*YOUR OBJECTIVE:*
Print the data exactly as written, but leave out each picture.

*COLLECTED MATERIAL:*
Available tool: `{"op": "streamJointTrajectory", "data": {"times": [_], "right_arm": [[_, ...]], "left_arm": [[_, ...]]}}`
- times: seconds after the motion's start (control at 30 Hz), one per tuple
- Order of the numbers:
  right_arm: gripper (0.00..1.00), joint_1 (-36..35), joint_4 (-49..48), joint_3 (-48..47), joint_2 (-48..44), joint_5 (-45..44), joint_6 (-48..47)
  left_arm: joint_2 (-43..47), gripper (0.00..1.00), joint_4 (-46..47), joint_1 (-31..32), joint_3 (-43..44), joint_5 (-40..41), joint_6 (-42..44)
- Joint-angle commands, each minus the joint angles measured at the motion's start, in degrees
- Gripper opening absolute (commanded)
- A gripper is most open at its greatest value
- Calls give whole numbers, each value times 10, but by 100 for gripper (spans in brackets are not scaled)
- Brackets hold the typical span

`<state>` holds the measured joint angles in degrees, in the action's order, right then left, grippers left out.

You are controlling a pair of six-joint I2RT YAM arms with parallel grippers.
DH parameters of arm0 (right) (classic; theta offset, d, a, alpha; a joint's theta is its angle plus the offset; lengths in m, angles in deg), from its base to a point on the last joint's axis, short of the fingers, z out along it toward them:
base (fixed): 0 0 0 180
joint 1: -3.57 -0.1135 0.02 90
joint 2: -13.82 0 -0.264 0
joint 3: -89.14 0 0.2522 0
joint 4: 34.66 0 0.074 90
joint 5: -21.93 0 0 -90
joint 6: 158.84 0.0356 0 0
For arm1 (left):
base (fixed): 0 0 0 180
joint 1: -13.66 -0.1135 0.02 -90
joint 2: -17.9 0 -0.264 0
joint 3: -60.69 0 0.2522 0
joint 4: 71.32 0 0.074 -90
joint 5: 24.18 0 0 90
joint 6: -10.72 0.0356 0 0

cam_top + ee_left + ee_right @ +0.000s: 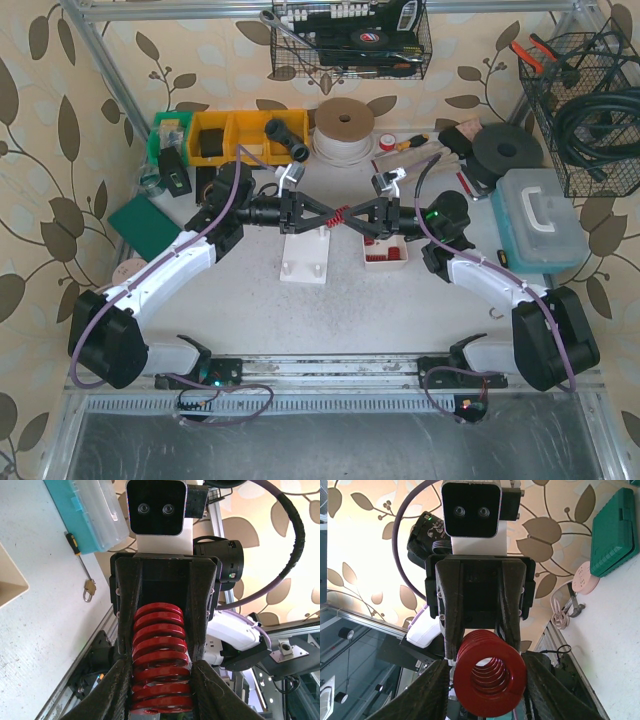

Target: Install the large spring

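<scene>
The left pincer [161, 670] is partly closed on one end of the red spring [338, 215]. In its wrist view its two black fingers [120, 690] press against the coils on either side. The right pincer [487, 667] faces it from the other side and is closed on the far end of the spring. The left wrist view shows the right pincer's fingers tight against the coils, and in its own view the spring's open end sits between them. Each pincer stands only as wide as the spring.

The spring lies roughly level between the two pincers, held in the air above the middle of the bench [250, 310] and touching nothing else. The two arms reach in from the left and right and meet nose to nose.

Below the spring, on the bench, a white block [305, 258] sits just left of centre. A small red tray [386, 252] lies just right of it, under the right pincer.

Further out on the right side stands a blue case [540, 222], with a black disc [505, 150] behind it. On the left side lies a green case [145, 218]. Along the back are yellow bins [245, 135] and a roll of tape [345, 125]. A wire basket [350, 45] hangs on the wall above them.
</scene>
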<state>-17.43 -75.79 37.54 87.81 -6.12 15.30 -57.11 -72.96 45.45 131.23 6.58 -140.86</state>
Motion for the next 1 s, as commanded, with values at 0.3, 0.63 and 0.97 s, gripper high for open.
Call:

*ANSWER:*
Available tool: `{"op": "streamJointTrajectory", "data": {"times": [_], "right_arm": [[_, ...]], "left_arm": [[_, ...]]}}`
- times: seconds after the motion's start (control at 30 Hz), one per tuple
- Order of the numbers:
  right_arm: gripper (0.00..1.00), joint_1 (-36..35), joint_4 (-49..48), joint_3 (-48..47), joint_2 (-48..44), joint_5 (-45..44), joint_6 (-48..47)
  left_arm: joint_2 (-43..47), gripper (0.00..1.00), joint_4 (-46..47), joint_1 (-31..32), joint_3 (-43..44), joint_5 (-40..41), joint_6 (-42..44)
- Joint-angle commands, each minus the joint angles measured at the motion's start, in degrees
- Gripper opening absolute (commanded)
- A gripper is most open at its greatest value
- Calls give whole numbers, each value times 10, but by 100 for gripper (spans in brackets are not scaled)
- Brackets hold the typical span

`<state>` holds the measured joint angles in degrees, in the action's order, right then left, grippers left out.

You are controlling a pair of six-joint I2RT YAM arms with parallel grippers.
DH parameters of arm0 (right) (classic; theta offset, d, a, alpha; a joint's theta is its angle plus the offset; lengths in m, angles in deg), from its base to a point on the last joint's axis, short of the fingers, z out along it toward them:
base (fixed): 0 0 0 180
joint 1: -3.57 -0.1135 0.02 90
joint 2: -13.82 0 -0.264 0
joint 3: -89.14 0 0.2522 0
joint 4: 34.66 0 0.074 90
joint 5: -21.93 0 0 -90
joint 6: 158.84 0.0356 0 0
For arm1 (left):
base (fixed): 0 0 0 180
joint 1: -13.66 -0.1135 0.02 -90
joint 2: -17.9 0 -0.264 0
joint 3: -60.69 0 0.2522 0
joint 4: 71.32 0 0.074 -90
joint 5: 24.18 0 0 90
joint 6: -10.72 0.0356 0 0

cam_top + ee_left + ee_right @ +0.000s: 

Target: Install the large spring

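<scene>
The left pincer [161, 670] is partly closed on one end of the red spring [338, 215]. In its wrist view its two black fingers [120, 690] press against the coils on either side. The right pincer [487, 667] faces it from the other side and is closed on the far end of the spring. The left wrist view shows the right pincer's fingers tight against the coils, and in its own view the spring's open end sits between them. Each pincer stands only as wide as the spring.

The spring lies roughly level between the two pincers, held in the air above the middle of the bench [250, 310] and touching nothing else. The two arms reach in from the left and right and meet nose to nose.

Below the spring, on the bench, a white block [305, 258] sits just left of centre. A small red tray [386, 252] lies just right of it, under the right pincer.

Further out on the right side stands a blue case [540, 222], with a black disc [505, 150] behind it. On the left side lies a green case [145, 218]. Along the back are yellow bins [245, 135] and a roll of tape [345, 125]. A wire basket [350, 45] hangs on the wall above them.
</scene>
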<state>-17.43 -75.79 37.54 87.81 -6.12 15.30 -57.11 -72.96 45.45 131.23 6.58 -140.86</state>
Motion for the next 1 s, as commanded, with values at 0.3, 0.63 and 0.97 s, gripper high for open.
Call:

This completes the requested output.